• **EXERCISE DESCRIPTION**: Your answer must be an exact copy of the lines below, from the first through the one with "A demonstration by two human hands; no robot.", with no pictures.

[Collection entries]

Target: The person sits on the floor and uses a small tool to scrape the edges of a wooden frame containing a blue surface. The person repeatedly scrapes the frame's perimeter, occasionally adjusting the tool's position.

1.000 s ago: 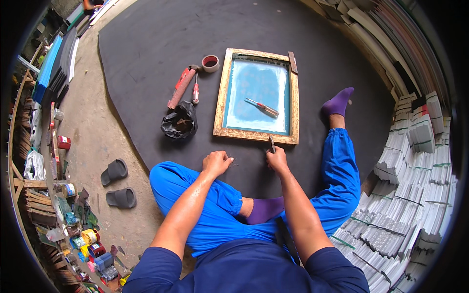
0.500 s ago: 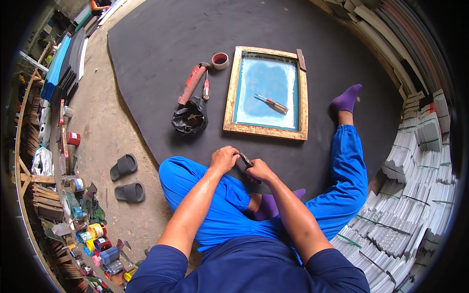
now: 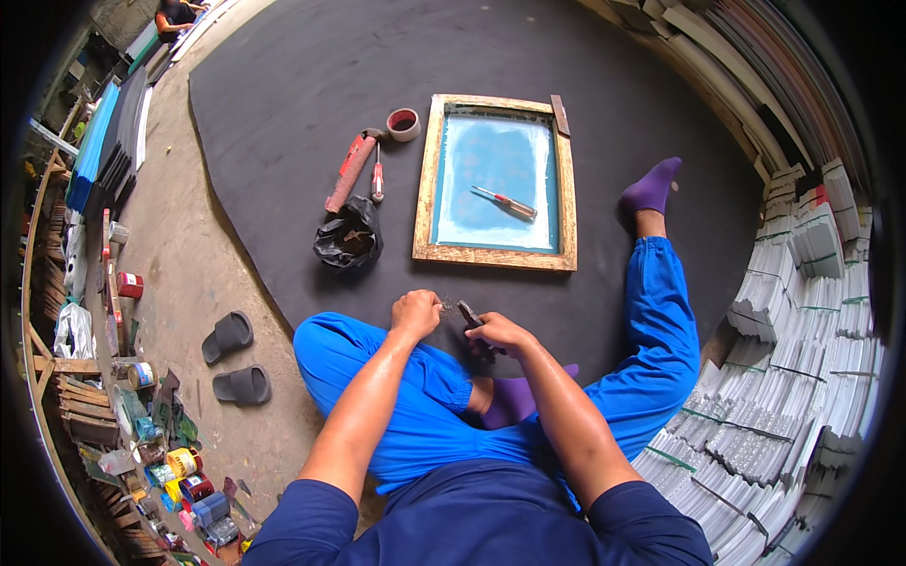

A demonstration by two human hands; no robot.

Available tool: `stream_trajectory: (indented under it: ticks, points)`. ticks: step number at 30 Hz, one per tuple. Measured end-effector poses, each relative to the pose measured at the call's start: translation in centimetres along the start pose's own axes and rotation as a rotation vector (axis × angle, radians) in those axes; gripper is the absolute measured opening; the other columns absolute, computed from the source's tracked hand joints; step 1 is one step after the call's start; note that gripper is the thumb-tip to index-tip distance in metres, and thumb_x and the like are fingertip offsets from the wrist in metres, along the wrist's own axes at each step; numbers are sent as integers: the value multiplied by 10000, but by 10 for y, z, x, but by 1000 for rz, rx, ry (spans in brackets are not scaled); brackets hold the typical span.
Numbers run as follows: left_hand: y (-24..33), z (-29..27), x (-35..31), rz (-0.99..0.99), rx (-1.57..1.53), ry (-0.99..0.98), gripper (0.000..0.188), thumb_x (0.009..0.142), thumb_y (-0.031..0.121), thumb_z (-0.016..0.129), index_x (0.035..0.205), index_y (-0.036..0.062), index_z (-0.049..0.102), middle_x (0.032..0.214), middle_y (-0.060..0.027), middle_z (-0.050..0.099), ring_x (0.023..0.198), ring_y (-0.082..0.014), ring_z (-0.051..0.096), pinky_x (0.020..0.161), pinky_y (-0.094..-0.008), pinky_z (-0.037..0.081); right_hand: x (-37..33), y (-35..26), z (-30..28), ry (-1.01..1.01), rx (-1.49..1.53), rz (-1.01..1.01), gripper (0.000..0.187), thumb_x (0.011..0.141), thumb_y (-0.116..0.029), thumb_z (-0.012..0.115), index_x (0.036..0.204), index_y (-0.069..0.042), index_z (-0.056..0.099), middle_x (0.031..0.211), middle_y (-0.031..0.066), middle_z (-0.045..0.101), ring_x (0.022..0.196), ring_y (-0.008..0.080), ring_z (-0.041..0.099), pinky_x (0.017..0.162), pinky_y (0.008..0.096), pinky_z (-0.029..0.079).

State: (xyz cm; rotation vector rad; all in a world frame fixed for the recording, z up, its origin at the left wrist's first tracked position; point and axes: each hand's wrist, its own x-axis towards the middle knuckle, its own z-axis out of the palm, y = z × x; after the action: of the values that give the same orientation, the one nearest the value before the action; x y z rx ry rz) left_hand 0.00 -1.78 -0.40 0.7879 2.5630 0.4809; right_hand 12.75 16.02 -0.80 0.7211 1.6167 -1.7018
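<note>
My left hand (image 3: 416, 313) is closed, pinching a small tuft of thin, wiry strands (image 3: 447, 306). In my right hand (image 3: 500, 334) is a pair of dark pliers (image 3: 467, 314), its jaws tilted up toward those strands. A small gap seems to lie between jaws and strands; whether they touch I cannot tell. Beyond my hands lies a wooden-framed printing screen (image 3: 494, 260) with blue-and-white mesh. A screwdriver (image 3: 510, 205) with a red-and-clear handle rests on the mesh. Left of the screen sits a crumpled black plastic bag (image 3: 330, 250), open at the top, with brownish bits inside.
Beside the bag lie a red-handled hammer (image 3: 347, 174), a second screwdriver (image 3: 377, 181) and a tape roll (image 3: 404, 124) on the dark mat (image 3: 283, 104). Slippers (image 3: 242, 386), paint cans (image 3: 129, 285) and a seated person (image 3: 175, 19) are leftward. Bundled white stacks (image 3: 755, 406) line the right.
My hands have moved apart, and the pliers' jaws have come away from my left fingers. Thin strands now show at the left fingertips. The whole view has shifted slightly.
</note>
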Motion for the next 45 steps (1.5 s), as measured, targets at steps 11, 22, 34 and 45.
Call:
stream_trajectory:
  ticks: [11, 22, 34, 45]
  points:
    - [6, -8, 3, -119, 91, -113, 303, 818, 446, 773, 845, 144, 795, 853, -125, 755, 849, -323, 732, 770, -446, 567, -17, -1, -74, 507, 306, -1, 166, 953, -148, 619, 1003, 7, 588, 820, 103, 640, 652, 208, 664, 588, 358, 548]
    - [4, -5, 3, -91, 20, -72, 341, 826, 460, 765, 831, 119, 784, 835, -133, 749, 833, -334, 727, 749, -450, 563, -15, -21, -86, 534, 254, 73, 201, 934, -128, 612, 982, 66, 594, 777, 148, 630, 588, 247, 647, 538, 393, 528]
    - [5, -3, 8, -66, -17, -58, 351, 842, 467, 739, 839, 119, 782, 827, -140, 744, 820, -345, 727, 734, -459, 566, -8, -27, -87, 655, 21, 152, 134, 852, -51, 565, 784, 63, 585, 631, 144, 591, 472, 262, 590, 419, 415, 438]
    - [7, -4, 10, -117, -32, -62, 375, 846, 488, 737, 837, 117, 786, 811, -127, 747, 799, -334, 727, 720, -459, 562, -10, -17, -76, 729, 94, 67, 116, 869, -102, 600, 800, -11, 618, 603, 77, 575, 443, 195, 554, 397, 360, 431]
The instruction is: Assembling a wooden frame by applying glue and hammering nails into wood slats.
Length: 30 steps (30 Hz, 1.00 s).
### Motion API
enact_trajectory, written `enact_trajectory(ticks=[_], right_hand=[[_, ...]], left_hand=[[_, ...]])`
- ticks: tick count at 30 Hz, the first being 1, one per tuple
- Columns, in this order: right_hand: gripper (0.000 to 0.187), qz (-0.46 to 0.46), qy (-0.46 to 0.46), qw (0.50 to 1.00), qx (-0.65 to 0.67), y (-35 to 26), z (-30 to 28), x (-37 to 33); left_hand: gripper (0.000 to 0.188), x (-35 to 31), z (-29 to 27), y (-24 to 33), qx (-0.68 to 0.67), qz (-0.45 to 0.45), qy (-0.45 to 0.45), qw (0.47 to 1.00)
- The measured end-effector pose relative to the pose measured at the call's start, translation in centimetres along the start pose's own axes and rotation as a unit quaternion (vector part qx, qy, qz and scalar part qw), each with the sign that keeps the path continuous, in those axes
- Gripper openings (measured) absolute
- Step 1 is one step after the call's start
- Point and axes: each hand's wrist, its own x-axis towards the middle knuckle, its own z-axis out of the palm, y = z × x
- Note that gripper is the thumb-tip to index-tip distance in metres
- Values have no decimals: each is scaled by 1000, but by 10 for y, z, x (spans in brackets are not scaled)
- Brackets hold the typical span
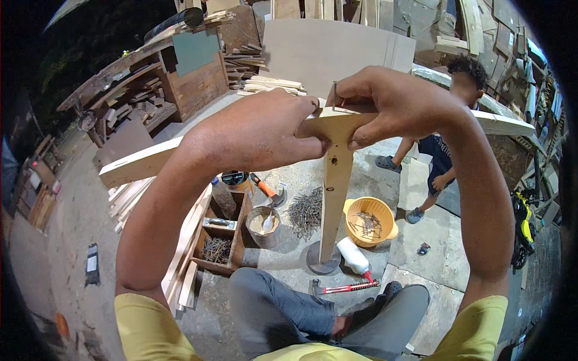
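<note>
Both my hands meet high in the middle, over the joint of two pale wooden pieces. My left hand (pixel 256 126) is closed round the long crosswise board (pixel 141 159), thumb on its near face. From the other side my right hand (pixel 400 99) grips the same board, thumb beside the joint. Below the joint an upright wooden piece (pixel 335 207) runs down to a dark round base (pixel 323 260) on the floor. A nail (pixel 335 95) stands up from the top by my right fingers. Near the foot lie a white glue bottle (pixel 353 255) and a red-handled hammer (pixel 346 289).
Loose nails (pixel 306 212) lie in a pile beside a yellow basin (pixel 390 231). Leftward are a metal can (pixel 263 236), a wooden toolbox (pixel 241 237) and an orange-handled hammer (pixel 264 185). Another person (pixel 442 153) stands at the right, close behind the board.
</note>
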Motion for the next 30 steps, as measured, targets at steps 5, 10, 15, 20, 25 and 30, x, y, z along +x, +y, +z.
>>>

• **REPLY**:
Target: The person sits on the floor and uses a small tool to scrape the edges of a wooden frame containing a blue surface. The person repeatedly scrapes the frame's perimeter, occasionally adjusting the tool's position.

1.000 s ago: 
0.500 s ago: 
now: 

A demonstration by two human hands; no robot.

There's no more to the output.